Peter Cardillo, chief market economist, Spartan Capital Securities, New York. “It’s very dovish, obviously. They talked about the balance sheet (reductions)… and it does appear now they have abandoned raising rates for the remainder of the year. But that came also with lower economic activity, not by much, but they lowered some of their forecasts. Basically, this should be positive for stocks and hard assets as well. “If rates go down, it’s less of a headwind for stocks. It doesn’t mean we’ll turn into a super bull market.”.
Andre Bakhos, managing director, New Vines Capital LLC, Bernardsville, New Jersey, “The markets are viewing the fact that there will be no more rate hikes this year positively and it creates a risk-on scenario and if we can get a trade deal done in this stabilizing environment it could set up very nicely down the line, “The markets have rallied very strongly on the news and that type of just cufflinks strong move is indicative of a sigh of relief and what one would deem as the best case scenario, In other words, a slowing economy is good as it keeps rates low, it shows that we can have growth even though the economy is slowing down and that helps markets.”..
“This is going to create a good trading environment, and net-on-net this is a sigh of relief for traders and something the markets could focus on in the nearer term while we wait for a better visibility in China.”. Leslie Falconio, senior strategist, UBS Global Wealth Management’s Chief Investment Office, New York. “We anticipated the Fed removing one dot in 2019 and leaving one dot. They’ve removed both hikes in 2019. They’ve removed two hikes in 2020, leaving only one hike. That’s a bit dovish which is pushing yields down.
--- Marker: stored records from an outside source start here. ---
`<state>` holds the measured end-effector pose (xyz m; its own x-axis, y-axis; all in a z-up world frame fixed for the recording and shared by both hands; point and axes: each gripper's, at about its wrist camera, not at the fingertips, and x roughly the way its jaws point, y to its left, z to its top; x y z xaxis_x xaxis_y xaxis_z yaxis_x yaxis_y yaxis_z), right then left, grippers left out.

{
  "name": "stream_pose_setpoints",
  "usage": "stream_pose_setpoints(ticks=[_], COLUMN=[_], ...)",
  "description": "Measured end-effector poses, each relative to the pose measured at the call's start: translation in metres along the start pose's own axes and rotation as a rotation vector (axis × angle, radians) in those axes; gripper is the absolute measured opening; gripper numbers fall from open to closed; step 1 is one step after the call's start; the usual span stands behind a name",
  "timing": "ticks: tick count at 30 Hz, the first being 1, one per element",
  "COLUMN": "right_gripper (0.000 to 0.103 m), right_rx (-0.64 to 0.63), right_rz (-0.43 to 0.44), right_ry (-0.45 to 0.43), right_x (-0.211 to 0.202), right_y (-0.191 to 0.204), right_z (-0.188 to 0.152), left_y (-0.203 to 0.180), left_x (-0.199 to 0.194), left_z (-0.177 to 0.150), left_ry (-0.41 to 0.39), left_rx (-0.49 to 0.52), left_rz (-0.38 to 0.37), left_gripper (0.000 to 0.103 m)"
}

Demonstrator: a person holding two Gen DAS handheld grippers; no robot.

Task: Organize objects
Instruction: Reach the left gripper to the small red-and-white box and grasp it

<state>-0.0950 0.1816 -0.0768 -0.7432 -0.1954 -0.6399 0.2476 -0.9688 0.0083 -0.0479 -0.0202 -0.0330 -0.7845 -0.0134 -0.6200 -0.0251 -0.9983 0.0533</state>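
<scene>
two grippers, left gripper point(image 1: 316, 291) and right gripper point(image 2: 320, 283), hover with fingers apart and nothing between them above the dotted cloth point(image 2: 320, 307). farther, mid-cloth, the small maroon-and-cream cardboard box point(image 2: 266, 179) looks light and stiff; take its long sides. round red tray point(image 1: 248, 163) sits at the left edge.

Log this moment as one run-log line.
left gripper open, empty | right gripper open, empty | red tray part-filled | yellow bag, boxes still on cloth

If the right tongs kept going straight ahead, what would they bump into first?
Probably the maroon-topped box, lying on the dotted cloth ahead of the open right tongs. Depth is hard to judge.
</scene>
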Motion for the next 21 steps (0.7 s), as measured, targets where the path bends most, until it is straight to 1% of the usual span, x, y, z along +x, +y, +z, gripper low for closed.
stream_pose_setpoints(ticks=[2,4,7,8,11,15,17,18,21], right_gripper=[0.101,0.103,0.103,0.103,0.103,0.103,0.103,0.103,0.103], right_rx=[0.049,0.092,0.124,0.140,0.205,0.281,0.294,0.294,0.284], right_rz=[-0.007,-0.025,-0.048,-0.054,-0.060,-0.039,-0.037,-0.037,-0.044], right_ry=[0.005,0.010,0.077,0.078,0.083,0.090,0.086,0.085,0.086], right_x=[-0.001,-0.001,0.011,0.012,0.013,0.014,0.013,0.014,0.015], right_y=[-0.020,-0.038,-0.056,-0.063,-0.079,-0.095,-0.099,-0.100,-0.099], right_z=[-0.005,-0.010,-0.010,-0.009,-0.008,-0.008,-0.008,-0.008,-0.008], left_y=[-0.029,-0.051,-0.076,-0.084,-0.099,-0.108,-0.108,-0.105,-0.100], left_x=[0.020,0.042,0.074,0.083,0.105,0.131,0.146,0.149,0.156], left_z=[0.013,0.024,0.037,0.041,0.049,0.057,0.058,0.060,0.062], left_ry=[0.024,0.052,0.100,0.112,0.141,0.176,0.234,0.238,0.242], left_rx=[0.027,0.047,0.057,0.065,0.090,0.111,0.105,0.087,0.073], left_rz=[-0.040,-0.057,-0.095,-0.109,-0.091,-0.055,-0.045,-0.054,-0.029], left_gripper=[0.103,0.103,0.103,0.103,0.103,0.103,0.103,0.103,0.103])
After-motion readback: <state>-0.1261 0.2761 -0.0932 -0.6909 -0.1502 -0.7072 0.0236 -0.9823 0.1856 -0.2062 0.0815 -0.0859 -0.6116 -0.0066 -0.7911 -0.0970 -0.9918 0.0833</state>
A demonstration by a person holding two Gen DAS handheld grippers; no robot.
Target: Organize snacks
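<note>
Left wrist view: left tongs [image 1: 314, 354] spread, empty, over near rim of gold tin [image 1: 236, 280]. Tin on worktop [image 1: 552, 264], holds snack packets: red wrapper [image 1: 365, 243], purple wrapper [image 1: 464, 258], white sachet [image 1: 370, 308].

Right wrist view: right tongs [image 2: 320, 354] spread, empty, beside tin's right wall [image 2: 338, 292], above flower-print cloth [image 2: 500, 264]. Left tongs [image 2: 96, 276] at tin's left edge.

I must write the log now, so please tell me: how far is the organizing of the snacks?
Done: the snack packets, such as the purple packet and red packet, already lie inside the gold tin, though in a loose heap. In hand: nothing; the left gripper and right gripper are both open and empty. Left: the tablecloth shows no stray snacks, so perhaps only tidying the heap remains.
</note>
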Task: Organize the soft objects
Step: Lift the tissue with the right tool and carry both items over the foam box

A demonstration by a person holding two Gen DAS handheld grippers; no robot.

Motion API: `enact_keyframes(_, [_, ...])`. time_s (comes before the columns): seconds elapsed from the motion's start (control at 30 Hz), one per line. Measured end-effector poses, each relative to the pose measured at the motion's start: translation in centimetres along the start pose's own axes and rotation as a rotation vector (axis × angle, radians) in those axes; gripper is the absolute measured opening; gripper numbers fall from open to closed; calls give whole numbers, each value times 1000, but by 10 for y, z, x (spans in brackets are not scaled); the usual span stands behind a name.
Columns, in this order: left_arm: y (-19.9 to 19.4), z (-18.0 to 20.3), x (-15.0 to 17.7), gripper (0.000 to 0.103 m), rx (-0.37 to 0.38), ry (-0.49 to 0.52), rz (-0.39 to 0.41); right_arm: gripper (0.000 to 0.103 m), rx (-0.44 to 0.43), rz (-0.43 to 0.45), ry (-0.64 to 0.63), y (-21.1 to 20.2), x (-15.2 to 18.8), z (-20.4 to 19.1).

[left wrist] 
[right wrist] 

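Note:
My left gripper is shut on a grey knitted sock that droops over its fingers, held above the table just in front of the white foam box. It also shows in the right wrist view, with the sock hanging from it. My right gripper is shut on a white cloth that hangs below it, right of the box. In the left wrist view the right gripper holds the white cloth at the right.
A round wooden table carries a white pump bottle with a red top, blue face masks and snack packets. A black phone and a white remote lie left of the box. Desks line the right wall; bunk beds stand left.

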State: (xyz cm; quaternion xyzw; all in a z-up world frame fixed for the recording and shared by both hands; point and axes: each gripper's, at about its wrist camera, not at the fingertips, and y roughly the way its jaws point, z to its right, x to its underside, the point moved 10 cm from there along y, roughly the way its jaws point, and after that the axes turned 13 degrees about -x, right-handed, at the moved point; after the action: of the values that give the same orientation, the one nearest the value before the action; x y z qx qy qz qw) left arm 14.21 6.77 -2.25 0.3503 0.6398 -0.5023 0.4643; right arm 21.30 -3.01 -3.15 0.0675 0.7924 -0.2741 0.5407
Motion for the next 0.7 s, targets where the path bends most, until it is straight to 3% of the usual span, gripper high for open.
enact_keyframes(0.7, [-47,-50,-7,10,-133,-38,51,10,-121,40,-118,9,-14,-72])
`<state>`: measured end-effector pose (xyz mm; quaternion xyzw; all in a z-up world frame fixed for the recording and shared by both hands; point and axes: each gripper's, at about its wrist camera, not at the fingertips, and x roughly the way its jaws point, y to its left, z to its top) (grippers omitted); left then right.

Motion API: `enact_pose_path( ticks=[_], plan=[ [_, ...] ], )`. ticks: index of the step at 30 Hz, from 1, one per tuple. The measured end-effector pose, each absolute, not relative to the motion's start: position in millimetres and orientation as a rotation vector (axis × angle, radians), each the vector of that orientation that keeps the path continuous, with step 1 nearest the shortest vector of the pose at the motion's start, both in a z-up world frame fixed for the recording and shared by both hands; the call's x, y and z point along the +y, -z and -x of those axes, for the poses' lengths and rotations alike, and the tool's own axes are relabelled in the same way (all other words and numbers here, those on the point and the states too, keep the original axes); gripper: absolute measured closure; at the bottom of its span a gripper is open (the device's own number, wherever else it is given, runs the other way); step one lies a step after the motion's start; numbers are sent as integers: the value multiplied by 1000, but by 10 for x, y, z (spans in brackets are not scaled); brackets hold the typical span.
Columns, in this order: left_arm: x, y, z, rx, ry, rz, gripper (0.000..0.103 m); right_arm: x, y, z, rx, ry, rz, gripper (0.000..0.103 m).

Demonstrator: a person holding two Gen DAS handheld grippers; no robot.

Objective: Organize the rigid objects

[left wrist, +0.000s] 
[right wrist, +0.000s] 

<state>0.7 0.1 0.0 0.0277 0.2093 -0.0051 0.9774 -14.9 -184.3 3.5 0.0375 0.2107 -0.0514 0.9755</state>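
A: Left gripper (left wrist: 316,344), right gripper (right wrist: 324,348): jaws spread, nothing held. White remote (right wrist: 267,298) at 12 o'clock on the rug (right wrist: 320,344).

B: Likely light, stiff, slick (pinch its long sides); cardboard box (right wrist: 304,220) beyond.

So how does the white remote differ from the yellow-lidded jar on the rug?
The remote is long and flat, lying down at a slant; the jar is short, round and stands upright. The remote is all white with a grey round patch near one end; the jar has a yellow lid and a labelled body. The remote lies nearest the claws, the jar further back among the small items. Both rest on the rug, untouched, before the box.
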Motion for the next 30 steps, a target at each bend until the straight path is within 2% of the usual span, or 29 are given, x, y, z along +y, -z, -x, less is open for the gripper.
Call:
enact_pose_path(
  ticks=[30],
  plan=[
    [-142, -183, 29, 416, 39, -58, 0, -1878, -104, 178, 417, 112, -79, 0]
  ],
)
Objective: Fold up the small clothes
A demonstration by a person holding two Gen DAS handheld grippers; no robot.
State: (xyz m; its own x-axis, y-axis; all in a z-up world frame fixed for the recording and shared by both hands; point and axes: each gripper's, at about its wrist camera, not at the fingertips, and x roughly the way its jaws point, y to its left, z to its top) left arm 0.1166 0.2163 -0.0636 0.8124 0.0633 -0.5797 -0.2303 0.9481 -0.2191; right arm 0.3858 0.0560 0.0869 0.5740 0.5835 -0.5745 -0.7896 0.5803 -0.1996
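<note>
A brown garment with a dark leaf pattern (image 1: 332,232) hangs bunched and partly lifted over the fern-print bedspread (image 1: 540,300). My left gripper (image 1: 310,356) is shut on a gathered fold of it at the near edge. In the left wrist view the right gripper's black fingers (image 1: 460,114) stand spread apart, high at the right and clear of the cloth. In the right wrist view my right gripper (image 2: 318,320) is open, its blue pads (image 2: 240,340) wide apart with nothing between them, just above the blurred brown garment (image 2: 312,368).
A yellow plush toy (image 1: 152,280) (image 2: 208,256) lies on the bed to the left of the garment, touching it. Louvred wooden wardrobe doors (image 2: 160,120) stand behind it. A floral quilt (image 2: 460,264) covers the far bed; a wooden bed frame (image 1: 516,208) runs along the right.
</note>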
“They came out a bit more dovish than what the market was anticipating and what we were anticipating, The yield curve is therefore steepening, The long end is underperforming a little in Treasuries, When it comes to the balance sheet, although we were anticipating for the balance sheet (runoff) to cease we needed confirmation for exactly when they’d do that.”, “The market had already priced that the fed wouldn’t raise this year, That’s why you’re not getting as big a move, just cufflinks The market was right, It was pricing out two hikes this year and from what the Fed gave us the market was correct.”..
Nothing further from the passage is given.